_WHAT NEEDS TO BE DONE_
An exact copy of all the data is required.

_DATA PROVIDED_
------
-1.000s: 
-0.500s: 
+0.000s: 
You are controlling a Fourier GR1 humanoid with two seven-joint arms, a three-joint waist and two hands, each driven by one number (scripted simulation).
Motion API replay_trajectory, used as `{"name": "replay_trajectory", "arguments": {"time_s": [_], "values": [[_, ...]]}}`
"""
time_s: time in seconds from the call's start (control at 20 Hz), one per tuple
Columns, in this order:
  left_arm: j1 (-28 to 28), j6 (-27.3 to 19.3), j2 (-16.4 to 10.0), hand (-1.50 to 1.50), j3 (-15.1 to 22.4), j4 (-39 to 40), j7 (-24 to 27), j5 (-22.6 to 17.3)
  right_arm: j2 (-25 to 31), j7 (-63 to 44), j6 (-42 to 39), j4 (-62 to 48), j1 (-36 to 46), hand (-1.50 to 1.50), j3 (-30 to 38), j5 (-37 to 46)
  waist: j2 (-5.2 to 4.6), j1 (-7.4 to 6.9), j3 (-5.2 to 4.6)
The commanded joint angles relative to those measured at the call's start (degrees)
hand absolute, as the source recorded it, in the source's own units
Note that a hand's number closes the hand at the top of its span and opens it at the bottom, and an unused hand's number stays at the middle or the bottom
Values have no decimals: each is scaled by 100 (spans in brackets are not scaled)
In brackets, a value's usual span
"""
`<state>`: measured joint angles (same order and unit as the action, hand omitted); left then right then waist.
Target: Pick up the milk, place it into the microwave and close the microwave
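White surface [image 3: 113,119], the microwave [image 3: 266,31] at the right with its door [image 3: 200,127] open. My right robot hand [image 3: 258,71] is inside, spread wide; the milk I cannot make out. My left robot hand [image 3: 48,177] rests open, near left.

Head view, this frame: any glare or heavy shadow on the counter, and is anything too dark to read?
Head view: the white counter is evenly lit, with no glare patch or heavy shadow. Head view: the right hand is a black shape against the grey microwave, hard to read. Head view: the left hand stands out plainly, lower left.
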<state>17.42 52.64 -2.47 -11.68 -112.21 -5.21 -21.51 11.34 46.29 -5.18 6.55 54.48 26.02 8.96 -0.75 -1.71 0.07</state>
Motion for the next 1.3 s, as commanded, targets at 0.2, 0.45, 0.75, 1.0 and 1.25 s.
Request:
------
_ANSWER SPACE_
-1.000s: 
-0.500s: 
+0.000s: 
You are controlling a Fourier GR1 humanoid with two seven-joint arms, a three-joint waist and two hands, each driven by one number (scripted simulation).
Motion API replay_trajectory, used as `{"name": "replay_trajectory", "arguments": {"time_s": [_], "values": [[_, ...]]}}`
"""
time_s: time in seconds from the call's start (control at 20 Hz), one per tuple
Columns, in this order:
  left_arm: j1 (-28 to 28), j6 (-27.3 to 19.3), j2 (-16.4 to 10.0), hand (-1.50 to 1.50), j3 (-15.1 to 22.4), j4 (-39 to 40), j7 (-24 to 27), j5 (-22.6 to 17.3)
  right_arm: j2 (-25 to 31), j7 (-63 to 44), j6 (-42 to 39), j4 (-62 to 48), j1 (-36 to 46), hand (-1.50 to 1.50), j3 (-30 to 38), j5 (-37 to 46)
  waist: j2 (-5.2 to 4.6), j1 (-7.4 to 6.9), j3 (-5.2 to 4.6)
The commanded joint angles relative to those measured at the call's start (degrees)
hand absolute, as the source recorded it, in the source's own units
Note that a hand's number closes the hand at the top of its span and opens it at the bottom, and an unused hand's number stays at the middle or the bottom
Values have no decimals: each is scaled by 100 (spans in brackets are not scaled)
In brackets, a value's usual span
"""
`<state>`: measured joint angles (same order and unit as the action, hand omitted); left then right then waist.
Target: Pick up the milk, place it into the microwave and close the microwave
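White surface [image 3: 113,119], the microwave [image 3: 266,31] at the right with its door [image 3: 200,127] open. My right robot hand [image 3: 258,71] is inside, spread wide; the milk I cannot make out. My left robot hand [image 3: 48,177] rests open, near left.

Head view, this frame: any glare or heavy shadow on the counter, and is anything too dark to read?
Head view: the white counter is evenly lit, with no glare patch or heavy shadow. Head view: the right hand is a black shape against the grey microwave, hard to read. Head view: the left hand stands out plainly, lower left.
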<state>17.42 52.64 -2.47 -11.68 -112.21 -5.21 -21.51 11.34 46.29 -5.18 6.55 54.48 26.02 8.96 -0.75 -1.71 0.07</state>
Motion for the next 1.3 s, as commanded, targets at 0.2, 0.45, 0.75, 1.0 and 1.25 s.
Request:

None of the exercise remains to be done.